**Exercise objective:** Copy, word for word, the opening line of the data and each line after it until the line that contains "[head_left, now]", which is included. Leave the pictures out.
Supplied data Block Start
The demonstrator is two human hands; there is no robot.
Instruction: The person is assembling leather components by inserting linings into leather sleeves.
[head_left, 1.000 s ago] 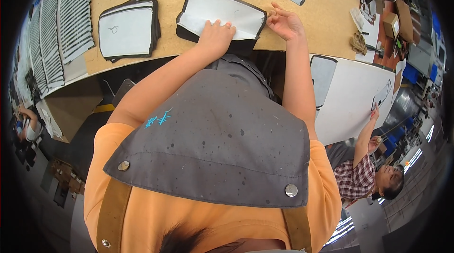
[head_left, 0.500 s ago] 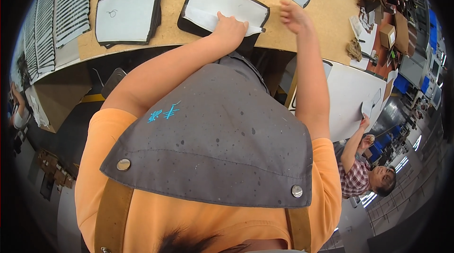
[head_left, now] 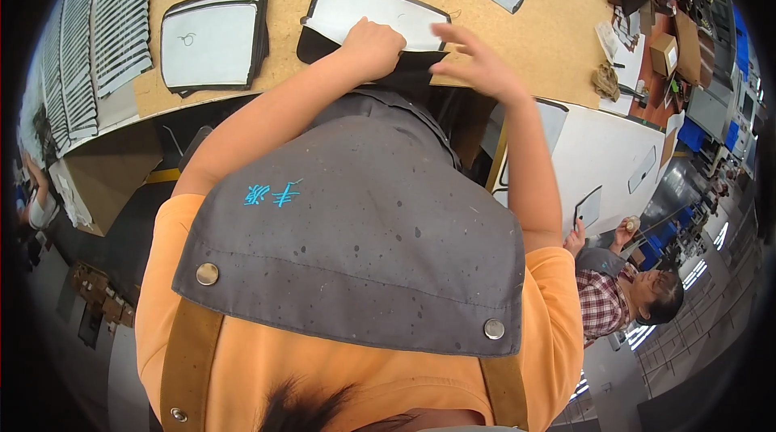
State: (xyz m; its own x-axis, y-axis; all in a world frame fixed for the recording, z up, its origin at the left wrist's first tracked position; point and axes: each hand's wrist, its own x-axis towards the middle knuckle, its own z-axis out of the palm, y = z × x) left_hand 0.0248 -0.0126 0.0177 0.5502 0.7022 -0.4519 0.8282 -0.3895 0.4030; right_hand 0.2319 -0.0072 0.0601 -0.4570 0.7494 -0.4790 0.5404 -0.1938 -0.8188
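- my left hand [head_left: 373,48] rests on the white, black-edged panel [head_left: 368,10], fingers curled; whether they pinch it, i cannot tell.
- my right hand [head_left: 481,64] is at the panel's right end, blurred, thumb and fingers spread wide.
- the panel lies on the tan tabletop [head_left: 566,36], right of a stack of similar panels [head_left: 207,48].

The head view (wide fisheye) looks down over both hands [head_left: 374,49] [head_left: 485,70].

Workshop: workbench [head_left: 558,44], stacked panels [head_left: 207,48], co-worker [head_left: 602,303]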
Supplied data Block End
**Written reply:**
The demonstrator is two human hands; there is no robot.
Instruction: The person is assembling leather components by inserting linings into leather sleeves.
[head_left, 1.000 s ago] 
[head_left, 0.500 s ago] 
[head_left, now] 

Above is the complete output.